The Times cited DeSantis’ claim as follows: “Florida had a lower standardized Covid death rate than California did. … California had higher excess mortality than Florida.”

However, as a Check Your Fact analysis makes clear, the venerable arbiters of context at the Times left out a key piece of context themselves. They completely omitted DeSantis’ words surrounding the quote which cited a legitimate study for his information. (RELATED: Snopes Finally Corrects The Record On Notorious Trump Hoax — Seven Years Later)

“In fact, the Lancet just did a study. Florida had a lower standardized COVID death rate than California did, that’s a Lancet study,” was DeSantis’ full claim. The Grey Lady completely ignored the fact that he was citing a reputable publication for his figures.

After Check Your Fact issued its analysis, the Times updated its fact-check from ‘”false” to “misleading” and issued the following statement: “The figures to which Florida’s governor referred factored in the relative overall health of Florida and California, controlling for obesity, diabetes and other conditions that increased the risk of death from Covid. Under that scenario, which considered the overall poorer health of Florida’s population, the Covid death rate in Florida was lower than in California.”

Another egregious example of the Times’ blatantly biased fact-check was, again, a misguided attempt to correct DeSantis. During the 2023 GOP primary debates, DeSantis claimed “If you look at the threats that we face, terrorists have come in through our southern border.”

A cursory fact-finding mission would tell you this statement is objectively true. One phone call with a border agent who isn’t lying through their teeth would wrap up this fact-check with a nice little bow.

But the Times chose instead to mislead their own readers and label the claim false. “Since 1975, no one has been killed or injured in a terrorist attack in the United States that involved someone who came across the border illegally, according to Alex Nowrasteh, the vice president for economic and social policy studies at the Cato Institute, a libertarian think tank,” the Times’ Eileen Sullivan wrote.

But … where in DeSantis’ supposedly false statement did he say “people have been killed in a terrorist attack that involved someone who came across the border illegally”? Answer: he didn’t.
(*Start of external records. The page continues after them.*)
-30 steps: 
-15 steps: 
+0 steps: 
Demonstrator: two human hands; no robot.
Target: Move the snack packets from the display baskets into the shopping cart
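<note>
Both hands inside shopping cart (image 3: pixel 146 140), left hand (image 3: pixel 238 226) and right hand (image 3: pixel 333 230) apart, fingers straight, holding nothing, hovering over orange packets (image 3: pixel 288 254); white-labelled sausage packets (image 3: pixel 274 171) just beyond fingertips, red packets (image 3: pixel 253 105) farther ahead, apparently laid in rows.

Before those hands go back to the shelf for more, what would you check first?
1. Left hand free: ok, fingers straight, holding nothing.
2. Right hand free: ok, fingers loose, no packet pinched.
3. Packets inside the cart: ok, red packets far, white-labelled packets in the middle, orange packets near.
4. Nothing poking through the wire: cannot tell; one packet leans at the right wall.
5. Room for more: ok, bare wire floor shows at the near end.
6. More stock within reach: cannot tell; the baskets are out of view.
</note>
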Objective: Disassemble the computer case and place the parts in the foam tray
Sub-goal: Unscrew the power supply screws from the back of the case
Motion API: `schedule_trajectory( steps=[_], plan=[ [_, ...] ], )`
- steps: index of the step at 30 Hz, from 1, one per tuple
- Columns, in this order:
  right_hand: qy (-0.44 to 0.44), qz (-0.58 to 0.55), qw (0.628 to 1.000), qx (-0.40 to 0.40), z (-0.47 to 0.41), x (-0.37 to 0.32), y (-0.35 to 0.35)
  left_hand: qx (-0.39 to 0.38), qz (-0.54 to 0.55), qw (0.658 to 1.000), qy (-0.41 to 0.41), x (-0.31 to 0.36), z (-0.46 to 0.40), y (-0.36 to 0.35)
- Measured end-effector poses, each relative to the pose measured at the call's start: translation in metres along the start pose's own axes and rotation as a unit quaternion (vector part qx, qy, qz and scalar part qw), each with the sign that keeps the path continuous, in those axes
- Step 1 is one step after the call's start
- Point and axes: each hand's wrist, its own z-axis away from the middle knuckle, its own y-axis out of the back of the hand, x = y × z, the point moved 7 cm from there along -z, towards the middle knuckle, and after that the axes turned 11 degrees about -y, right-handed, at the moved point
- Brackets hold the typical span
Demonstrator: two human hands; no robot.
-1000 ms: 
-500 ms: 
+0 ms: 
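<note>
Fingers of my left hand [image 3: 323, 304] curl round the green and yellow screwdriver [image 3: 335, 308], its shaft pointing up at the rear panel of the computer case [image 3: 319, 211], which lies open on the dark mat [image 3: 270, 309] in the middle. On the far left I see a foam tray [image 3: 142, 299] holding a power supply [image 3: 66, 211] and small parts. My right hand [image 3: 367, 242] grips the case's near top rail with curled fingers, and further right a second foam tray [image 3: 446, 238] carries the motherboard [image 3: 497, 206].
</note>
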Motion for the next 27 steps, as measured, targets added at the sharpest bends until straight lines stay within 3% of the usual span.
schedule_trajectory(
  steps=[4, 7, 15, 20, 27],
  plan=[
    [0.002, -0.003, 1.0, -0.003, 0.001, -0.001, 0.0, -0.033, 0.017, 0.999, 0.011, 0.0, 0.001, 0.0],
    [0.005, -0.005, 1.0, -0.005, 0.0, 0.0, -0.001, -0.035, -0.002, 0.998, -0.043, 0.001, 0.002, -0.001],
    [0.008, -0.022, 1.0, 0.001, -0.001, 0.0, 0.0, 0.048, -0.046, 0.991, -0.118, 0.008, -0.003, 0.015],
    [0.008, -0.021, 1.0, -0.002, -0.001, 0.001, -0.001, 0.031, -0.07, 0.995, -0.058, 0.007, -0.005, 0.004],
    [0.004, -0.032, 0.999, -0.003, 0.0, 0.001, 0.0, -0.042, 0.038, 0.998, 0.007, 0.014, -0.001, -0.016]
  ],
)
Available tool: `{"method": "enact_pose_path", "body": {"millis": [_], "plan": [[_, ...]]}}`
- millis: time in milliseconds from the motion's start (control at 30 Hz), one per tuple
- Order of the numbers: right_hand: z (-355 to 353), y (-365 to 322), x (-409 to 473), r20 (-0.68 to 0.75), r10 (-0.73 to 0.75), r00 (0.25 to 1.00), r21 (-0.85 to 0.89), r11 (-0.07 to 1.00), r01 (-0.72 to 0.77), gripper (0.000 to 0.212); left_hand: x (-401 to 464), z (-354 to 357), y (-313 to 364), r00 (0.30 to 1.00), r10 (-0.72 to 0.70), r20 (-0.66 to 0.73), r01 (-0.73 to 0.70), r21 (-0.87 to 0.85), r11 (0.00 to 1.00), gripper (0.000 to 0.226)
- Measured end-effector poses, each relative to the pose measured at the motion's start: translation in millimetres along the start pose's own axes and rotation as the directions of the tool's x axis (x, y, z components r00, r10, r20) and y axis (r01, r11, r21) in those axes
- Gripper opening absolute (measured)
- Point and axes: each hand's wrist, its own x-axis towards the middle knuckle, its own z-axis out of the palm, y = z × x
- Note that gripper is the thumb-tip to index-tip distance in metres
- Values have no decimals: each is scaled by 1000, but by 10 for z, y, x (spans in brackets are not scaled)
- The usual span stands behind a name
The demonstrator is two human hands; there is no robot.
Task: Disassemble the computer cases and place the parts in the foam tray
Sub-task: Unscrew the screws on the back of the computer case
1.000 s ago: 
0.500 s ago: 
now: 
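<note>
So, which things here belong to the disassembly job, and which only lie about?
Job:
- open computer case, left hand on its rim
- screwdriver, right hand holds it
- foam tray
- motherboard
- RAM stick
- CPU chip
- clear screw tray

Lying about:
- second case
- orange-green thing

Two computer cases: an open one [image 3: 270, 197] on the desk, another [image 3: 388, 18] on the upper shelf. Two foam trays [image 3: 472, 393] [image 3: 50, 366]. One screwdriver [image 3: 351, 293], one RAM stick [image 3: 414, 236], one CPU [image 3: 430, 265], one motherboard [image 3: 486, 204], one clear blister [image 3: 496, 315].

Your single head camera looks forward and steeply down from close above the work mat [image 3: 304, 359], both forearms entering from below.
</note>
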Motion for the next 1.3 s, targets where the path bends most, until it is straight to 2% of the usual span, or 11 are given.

The Times moved the goalposts entirely.

Furthermore, the very study the Times cited actually makes DeSantis seem even more correct.
“Nine foreign‐​born terrorists entered the United States illegally during the 1975–2022 period. Three of the nine convicted illegal immigrant terrorists entered illegally by crossing the U.S.-Mexico border,” Alex Nowrasteh wrote in the Cato study which the Times cited.

The idea that the Times can call a claim false, and then present a rationale that’s totally nonmaterial and completely irrelevant to their initial claim … it’s downright insulting to their readers. And, even though law enforcement arrested a number of high-profile ISIS affiliates who came across the border in June, the New York Times debunked claim is still alive and well on their website. (RELATED: Sen. Mike Lee Says One Of Biden’s Border Projects Makes It Super Easy To Let Terrorists Into America)

So, given the left-wing media’s copious refusal to deal in truth in recent years, I imagine we’ll see the Times scrutinize Trump’s most fluid and off-the-cuff statements to a litigious degree while Biden largely gets a pass. Why 29 of the New York Times elite truth squad needs to be on deck for that partisan hackery is anybody’s guess. But hell, if you’ve got the dough go crazy, right?